アーサー・アンダーセンにて製造業、専門商社などの会計監査業務及び株式公開支援業務に従事した後、同ビジネスコンサルティング部門に転籍。経営管理、会計分野を中心とした、業務改革コンサルティング及び経営情報システム・ERP導入コンサルティング・プロジェクトを手掛ける。ヒューロンコンサルティンググループにて経営管理・財務会計領域の改革、IFRS導入支援等のサービスを展開している。 2010年7月以降、株式会社アカウンティング アドバイザリー所属

要約

 今回はディスカッションペーパー「財務諸表の表示に関する予備的見解」(以下、財務諸表表示のDP)で生まれる新しいIFRS財務諸表と、企業価値指標などの業績評価指標との関連、新しい財務諸表表示のとらえ方がなどについて考える。

 1990年代後半以降、「キャッシュフロー経営」や「EVA」「BSC」(バランスト・スコアカード)などの経営指標、マネジメント手法が日本で受け入れられてきた。しかし、2000年前後のEVAとBSCの枠組み以降、業績のマネジメントに関する革新的な枠組みは誰も提示できていない。EVAはその導入効果に批判もあるのも事実であるが、現時点においても代表的な企業価値・業績管理の指標の1つである。

 財務諸表表示のDPで生まれる新しい財務諸表の体系は、企業価値指標・業績管理指標の算定を容易にし、またキャッシュフローとの関係性も明確化することにより、単に過去の企業活動の結果としての資産・負債・損益を開示するに止まらず、投資家、債権者、経営者が財務情報を事業活動と結び付けて活用しやすいような体系で提供しよう、という意図が明確である。

 これは資金の調達と事業への投資、そしてその成果である損益の把握を、会社単位ではなくマネジメントが考える管理単位(事業単位)で適切に行うことにほかならない。成果としての損益だけでなく、事業に必要な経営資源のインプットも正しくとらえ、アウトプットの効率性をも把握するということである。基本的なことであるがこれを連結グループ各社でも行い、連結ベースで経営情報を集約して作成・提供しなければならないためにハードルが高くなる。

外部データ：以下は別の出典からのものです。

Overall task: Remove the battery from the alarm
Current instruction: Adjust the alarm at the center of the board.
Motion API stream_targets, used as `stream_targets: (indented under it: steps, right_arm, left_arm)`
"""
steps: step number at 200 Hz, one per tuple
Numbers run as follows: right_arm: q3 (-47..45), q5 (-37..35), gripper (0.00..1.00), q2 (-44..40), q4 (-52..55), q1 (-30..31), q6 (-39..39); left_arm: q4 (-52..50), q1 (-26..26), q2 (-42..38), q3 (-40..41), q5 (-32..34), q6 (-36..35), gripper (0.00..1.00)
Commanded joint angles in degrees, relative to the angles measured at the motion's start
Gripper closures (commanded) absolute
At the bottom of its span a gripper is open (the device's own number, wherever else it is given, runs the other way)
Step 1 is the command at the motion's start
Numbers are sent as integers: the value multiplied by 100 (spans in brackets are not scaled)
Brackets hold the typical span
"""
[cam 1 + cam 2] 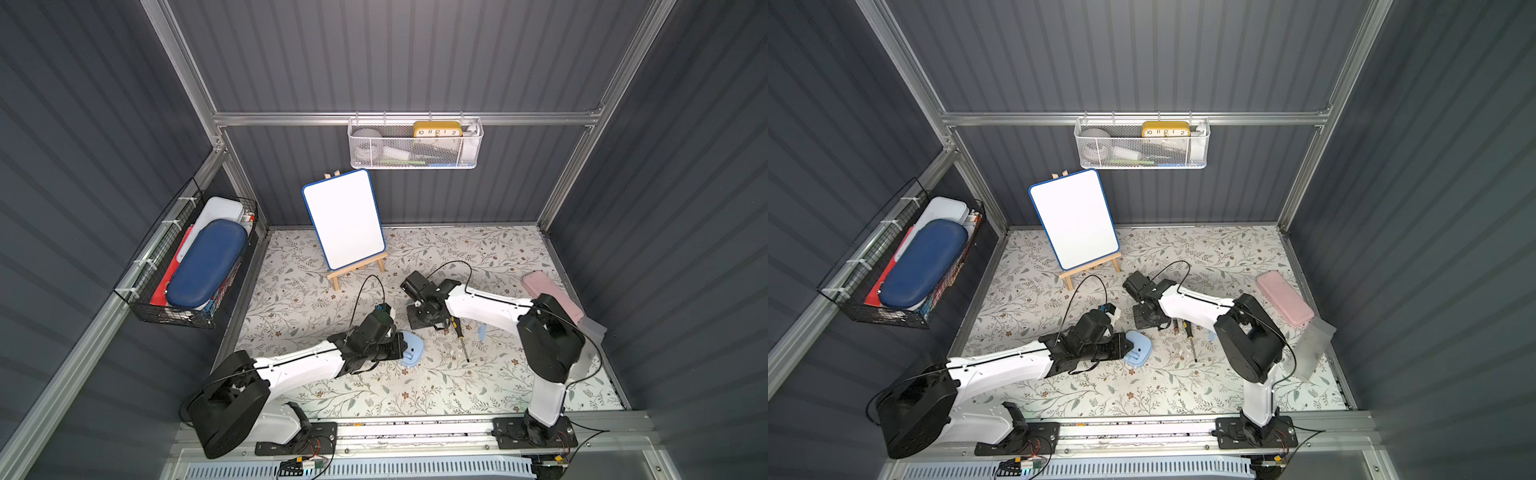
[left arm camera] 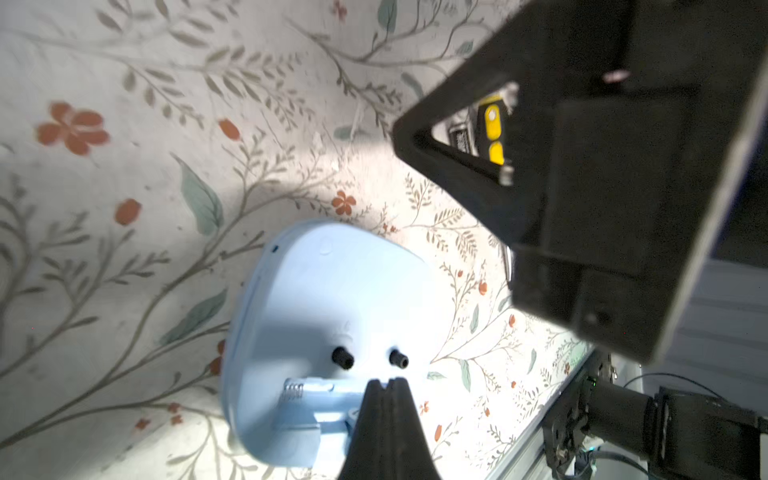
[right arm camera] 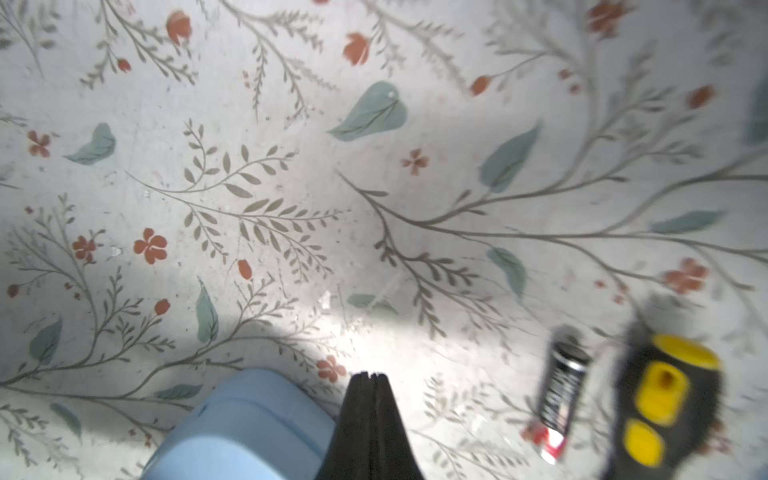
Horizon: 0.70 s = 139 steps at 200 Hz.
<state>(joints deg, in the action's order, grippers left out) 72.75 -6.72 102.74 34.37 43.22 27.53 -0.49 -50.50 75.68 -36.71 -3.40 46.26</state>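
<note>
The light-blue alarm [image 1: 413, 353] lies face down on the floral table, shown in both top views. Its back [image 2: 332, 299] has two black knobs and an open slot with a bare spring [image 2: 293, 390]. My left gripper [image 2: 386, 382] is shut and empty, its tips over the slot's edge. The battery [image 3: 561, 390], dark with a red end, lies loose on the table beside the black-and-yellow screwdriver [image 3: 660, 399]. A top view also shows the battery [image 1: 1176, 326]. My right gripper [image 3: 370, 376] is shut and empty, between the alarm [image 3: 249, 428] and the battery.
A small blue cover piece [image 1: 482, 332] lies right of the screwdriver [image 1: 459, 338]. A whiteboard on an easel [image 1: 343, 220] stands behind. A pink case [image 1: 552, 299] lies at the right wall. Wall baskets [image 1: 415, 145] [image 1: 191, 262] hang at the back and left.
</note>
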Motion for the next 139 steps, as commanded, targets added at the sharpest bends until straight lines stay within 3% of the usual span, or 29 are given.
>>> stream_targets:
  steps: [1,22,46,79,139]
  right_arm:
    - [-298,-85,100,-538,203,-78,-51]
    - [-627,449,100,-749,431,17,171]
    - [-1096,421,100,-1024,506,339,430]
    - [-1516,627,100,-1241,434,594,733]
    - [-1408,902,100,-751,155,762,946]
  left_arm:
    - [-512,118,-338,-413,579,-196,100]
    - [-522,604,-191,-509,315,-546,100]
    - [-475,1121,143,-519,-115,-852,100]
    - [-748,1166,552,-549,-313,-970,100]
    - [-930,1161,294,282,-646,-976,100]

 これを実現する仕組みとしてはEPM(Enterprise Performance Management)の概念に基づくグループ経営情報システム、グループ共通ERP、または経営情報標準化のためのマスタ統合の仕組みの導入などが検討・導入されているなのは周知と思うが、その前提となるのはマネジメントが経営意思決定のために、グループ企業全体からどのような経営情報をどのような管理単位で標準化して把握、収集したいか、という意思である。

 新しい財務諸表の体系と考え方を積極的に導入することは、企業と経営者にとって改めてグループ経営管理とそれに必要な財務会計情報を中心とした経営情報、業績のマネジメントの在り方を考える契機となり得るだろう。